What this task involves
Reproduce exactly, and only, the lines running from the start of the entries below to the line containing "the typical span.".

[Start of Attachment]

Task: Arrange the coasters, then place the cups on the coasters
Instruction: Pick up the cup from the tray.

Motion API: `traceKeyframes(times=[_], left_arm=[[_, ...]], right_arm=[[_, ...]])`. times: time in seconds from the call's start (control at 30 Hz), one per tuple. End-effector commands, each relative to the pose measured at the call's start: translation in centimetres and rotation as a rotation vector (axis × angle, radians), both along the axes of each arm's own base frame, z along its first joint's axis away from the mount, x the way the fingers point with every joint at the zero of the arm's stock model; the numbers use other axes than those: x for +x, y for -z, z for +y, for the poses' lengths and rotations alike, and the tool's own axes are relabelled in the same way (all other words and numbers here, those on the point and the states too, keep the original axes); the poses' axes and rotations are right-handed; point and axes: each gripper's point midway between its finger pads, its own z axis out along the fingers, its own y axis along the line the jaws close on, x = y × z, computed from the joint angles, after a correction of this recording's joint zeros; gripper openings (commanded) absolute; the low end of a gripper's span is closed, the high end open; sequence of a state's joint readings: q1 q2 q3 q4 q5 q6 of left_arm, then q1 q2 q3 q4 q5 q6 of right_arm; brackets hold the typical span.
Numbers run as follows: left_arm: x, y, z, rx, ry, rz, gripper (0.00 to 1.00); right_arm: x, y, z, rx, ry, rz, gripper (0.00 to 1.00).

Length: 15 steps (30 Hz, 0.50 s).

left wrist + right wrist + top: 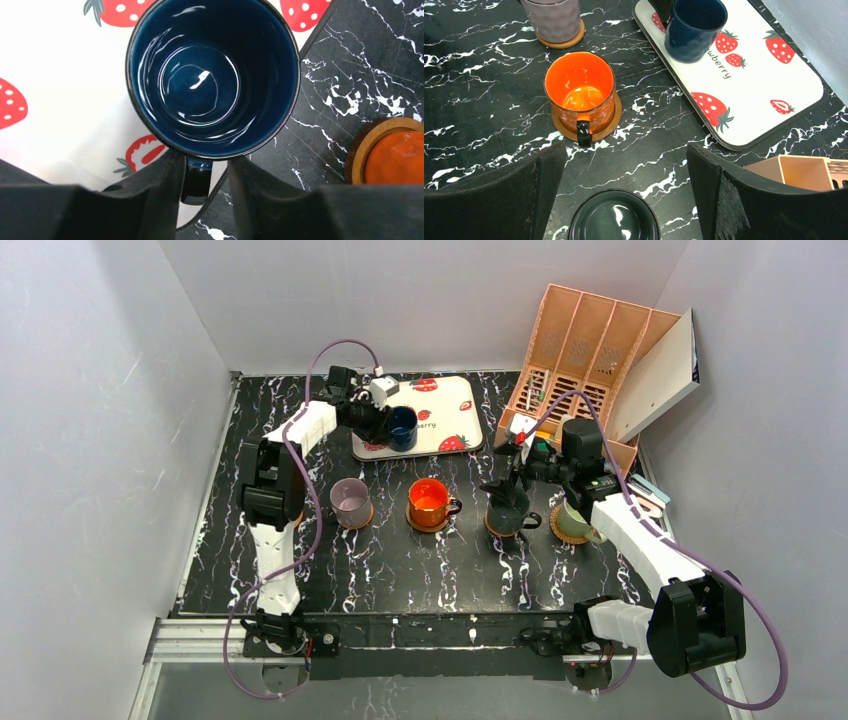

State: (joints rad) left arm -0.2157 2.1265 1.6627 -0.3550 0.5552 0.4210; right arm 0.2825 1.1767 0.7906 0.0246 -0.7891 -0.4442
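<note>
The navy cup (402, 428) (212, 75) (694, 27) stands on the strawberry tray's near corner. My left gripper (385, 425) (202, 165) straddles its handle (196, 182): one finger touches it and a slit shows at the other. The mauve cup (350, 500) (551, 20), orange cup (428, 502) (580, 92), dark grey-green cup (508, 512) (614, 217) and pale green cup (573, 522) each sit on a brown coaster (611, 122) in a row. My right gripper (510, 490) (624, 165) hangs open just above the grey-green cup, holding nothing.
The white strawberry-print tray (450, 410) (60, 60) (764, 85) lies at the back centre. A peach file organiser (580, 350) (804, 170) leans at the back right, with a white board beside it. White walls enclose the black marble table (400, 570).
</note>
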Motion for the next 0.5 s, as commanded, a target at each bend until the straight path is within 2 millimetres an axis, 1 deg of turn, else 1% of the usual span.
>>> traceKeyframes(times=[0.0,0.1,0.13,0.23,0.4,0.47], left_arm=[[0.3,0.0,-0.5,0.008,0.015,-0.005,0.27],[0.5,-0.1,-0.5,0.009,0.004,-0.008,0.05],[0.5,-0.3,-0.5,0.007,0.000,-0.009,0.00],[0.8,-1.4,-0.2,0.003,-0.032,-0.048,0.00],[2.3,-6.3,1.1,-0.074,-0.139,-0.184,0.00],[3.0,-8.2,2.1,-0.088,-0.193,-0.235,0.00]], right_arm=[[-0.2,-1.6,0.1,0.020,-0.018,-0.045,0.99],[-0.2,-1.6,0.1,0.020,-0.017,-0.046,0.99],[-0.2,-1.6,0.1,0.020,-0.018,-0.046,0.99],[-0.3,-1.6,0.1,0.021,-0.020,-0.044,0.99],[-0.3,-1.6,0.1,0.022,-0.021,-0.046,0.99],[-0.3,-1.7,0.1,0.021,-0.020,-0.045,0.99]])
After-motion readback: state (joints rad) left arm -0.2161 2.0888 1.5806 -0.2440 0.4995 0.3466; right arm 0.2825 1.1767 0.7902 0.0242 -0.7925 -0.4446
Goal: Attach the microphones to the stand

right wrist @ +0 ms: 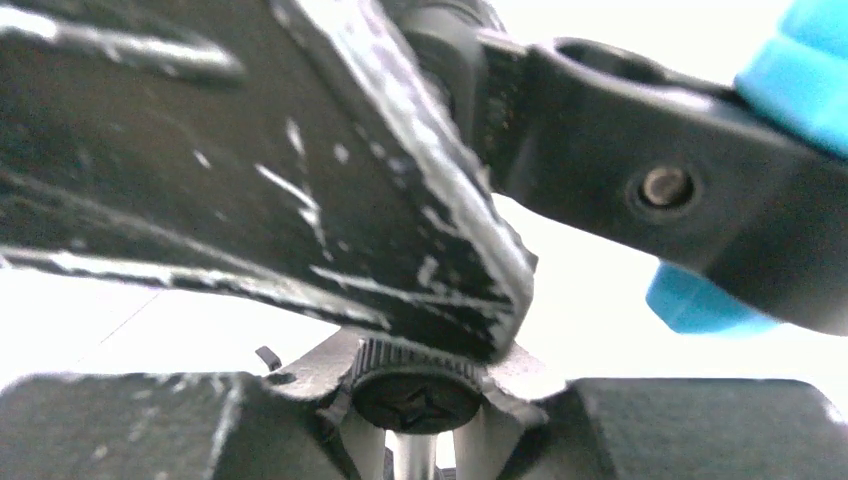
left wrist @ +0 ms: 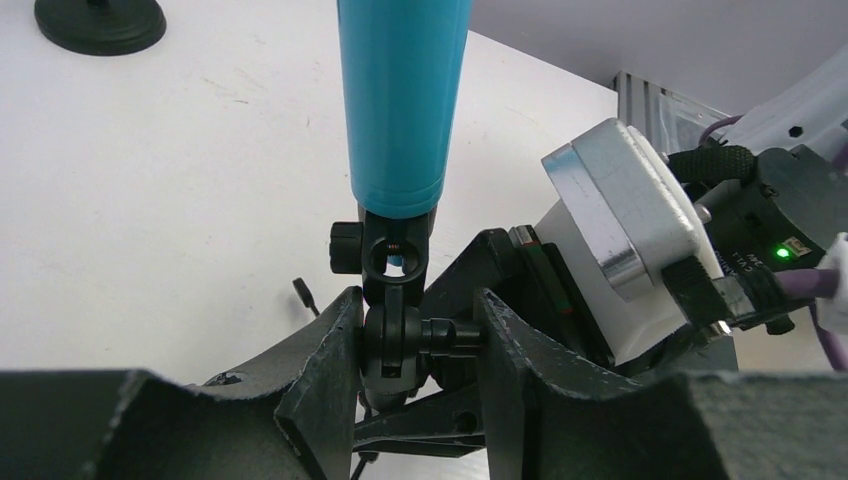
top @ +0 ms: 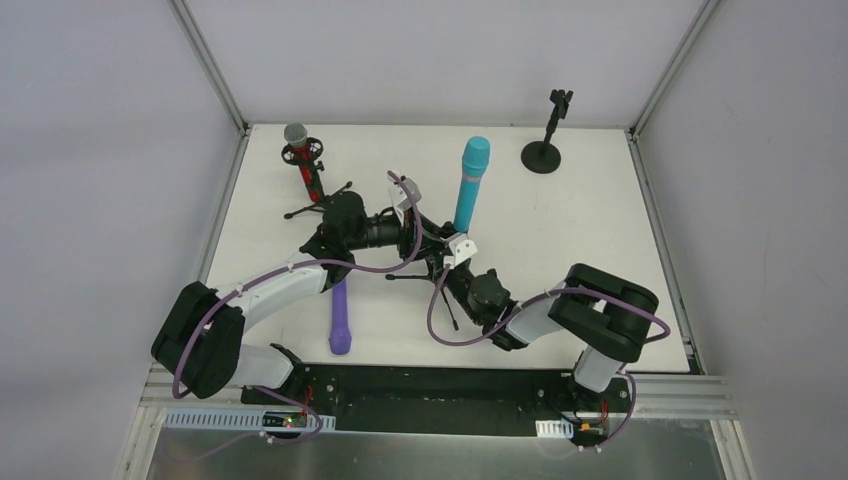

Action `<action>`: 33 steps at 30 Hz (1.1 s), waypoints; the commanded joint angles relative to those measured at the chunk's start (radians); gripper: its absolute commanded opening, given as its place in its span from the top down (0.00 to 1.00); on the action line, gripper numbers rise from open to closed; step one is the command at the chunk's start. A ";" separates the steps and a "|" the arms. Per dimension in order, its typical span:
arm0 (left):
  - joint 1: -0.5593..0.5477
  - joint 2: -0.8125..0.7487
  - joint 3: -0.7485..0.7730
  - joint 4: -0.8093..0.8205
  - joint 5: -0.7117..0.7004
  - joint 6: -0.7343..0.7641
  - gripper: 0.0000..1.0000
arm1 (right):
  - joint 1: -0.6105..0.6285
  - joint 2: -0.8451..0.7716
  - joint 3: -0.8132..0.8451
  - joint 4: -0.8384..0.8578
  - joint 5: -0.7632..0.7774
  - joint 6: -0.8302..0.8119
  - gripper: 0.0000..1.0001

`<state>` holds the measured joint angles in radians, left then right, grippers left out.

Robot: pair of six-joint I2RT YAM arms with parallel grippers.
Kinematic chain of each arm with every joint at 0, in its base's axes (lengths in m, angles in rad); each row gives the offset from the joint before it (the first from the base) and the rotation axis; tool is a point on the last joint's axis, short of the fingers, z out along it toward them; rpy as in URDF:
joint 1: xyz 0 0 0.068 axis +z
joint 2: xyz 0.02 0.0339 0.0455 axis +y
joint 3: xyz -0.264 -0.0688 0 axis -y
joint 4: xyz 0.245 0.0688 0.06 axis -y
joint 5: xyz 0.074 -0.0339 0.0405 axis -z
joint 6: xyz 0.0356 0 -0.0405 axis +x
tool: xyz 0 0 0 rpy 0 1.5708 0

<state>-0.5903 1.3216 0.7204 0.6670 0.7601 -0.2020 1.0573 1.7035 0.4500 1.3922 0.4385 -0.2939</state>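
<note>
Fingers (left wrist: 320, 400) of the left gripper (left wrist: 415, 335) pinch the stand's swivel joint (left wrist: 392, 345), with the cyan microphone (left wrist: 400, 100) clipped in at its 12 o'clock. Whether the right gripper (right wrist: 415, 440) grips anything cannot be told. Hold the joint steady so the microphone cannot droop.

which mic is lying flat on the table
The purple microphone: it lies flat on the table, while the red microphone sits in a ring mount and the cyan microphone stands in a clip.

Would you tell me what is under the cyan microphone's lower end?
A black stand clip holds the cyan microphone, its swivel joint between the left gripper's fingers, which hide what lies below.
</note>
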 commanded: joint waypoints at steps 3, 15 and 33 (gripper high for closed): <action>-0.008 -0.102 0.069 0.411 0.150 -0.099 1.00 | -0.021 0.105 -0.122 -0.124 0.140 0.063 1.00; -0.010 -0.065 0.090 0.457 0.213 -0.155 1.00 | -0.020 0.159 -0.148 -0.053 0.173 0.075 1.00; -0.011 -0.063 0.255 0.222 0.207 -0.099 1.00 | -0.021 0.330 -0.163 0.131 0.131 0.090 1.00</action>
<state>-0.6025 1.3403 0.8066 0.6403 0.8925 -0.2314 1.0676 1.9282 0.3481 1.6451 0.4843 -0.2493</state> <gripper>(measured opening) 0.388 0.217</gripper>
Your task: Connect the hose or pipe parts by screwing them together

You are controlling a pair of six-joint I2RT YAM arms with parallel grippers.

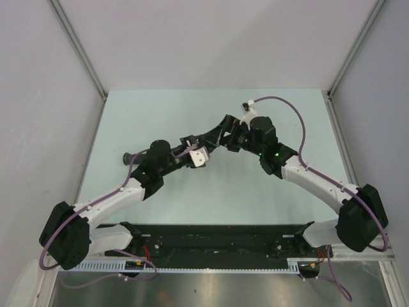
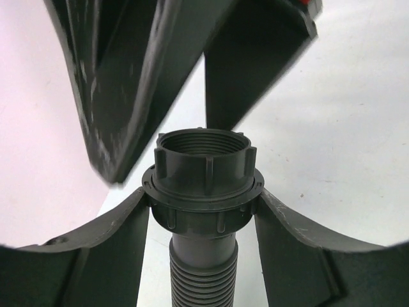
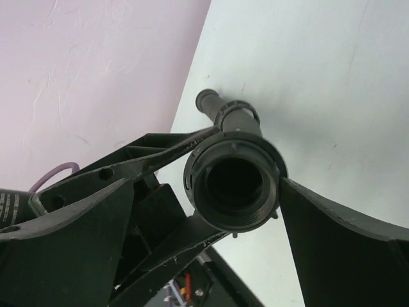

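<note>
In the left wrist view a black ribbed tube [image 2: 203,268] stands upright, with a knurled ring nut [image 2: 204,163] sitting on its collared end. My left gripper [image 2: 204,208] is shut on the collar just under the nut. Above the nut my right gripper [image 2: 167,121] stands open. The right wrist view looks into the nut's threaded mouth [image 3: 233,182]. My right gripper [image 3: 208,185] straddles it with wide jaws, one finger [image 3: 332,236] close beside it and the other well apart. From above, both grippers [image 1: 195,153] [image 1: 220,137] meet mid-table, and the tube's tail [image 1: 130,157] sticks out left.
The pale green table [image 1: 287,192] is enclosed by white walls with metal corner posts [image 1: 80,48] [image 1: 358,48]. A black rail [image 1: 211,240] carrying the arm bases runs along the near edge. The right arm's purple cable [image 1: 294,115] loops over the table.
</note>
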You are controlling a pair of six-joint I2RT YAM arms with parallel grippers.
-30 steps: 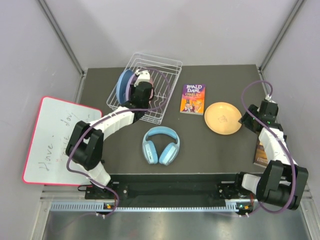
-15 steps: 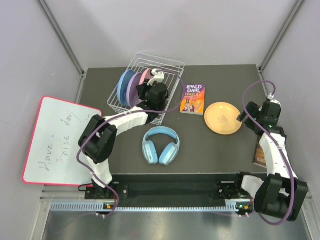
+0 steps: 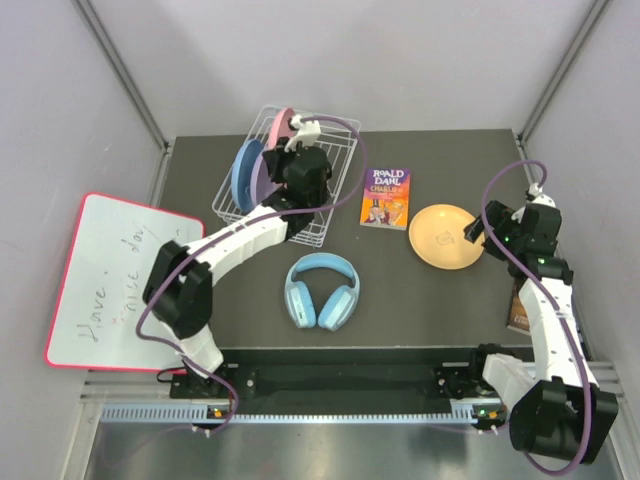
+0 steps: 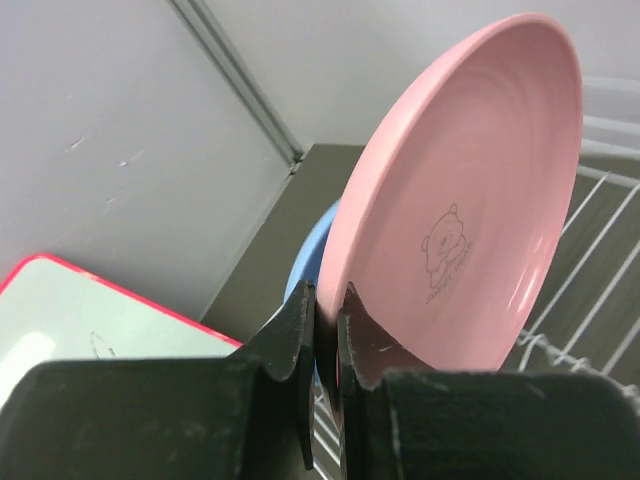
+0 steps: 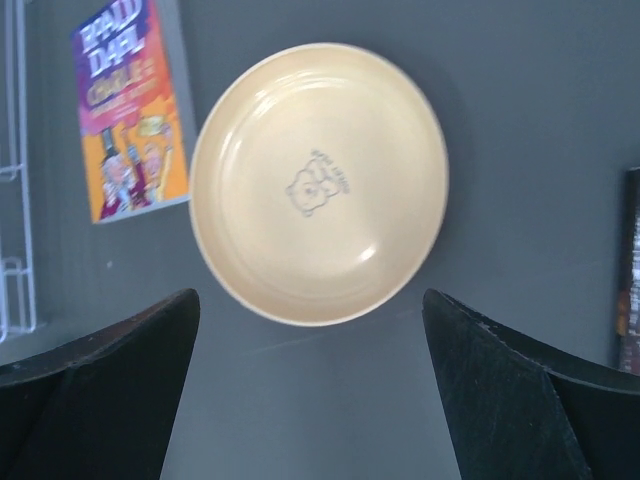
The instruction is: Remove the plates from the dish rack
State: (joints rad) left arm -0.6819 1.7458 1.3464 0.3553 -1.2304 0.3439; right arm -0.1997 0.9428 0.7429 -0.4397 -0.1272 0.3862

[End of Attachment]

Finished exercise
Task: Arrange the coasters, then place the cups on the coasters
Instruction: Pick up the cup from the tray.

Motion API: `traceKeyframes(times=[_], left_arm=[[_, ...]], right_arm=[[_, ...]])`. times: time in seconds from the call's start (control at 30 Hz), one per tuple. End-effector commands, each relative to the pose measured at the call's start: translation in centimetres and rotation as a rotation vector (axis × angle, radians), both along the axes of each arm's own base frame, z along its first joint's axis away from the mount, x the way the fingers point with every joint at the zero of the arm's stock model; the numbers use other axes than those: x for +x, y for -z, z for +y, for the poses' lengths and rotations alike, and the tool's own axes are relabelled in the same way (all other words and numbers here, those on the point and the states too, keep the original axes); the poses' axes and rotations are right-handed; point and axes: each gripper's point midway between its finger pads, its own z axis out along the fingers, its own y axis along the line the jaws close on, x = y × z, computed from the joint angles, after a correction of this recording's joint zeros; gripper openings (commanded) absolute; the low end of a gripper's span is closed, the high end open; sequence of a state's joint readings: q1 q2 q3 q4 q5 q6 of left_arm, then q1 q2 q3 q4 q5 q6 of right_arm; brackets hold the typical span.

The answer has now been finished.